▶ TASK DETAILS
Nothing but the lines from the one with "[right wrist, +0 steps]" through the final line of the listing should appear in the answer, each copied exactly.

▶ SUPPLIED MATERIAL
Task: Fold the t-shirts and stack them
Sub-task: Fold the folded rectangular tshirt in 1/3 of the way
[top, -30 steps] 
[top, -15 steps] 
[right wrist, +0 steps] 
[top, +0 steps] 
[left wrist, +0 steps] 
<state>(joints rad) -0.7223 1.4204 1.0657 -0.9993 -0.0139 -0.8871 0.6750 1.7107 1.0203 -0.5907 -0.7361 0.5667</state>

▶ YOUR SOLUTION
[right wrist, +0 steps] 
[top, +0 steps] 
[left wrist, +0 steps] 
<state>(joints rad) -0.7223 1.4204 1.0657 -0.9993 -0.0139 -0.8871 0.6750 1.7107 1.0203 -0.5907 -0.7361 0.5667</state>

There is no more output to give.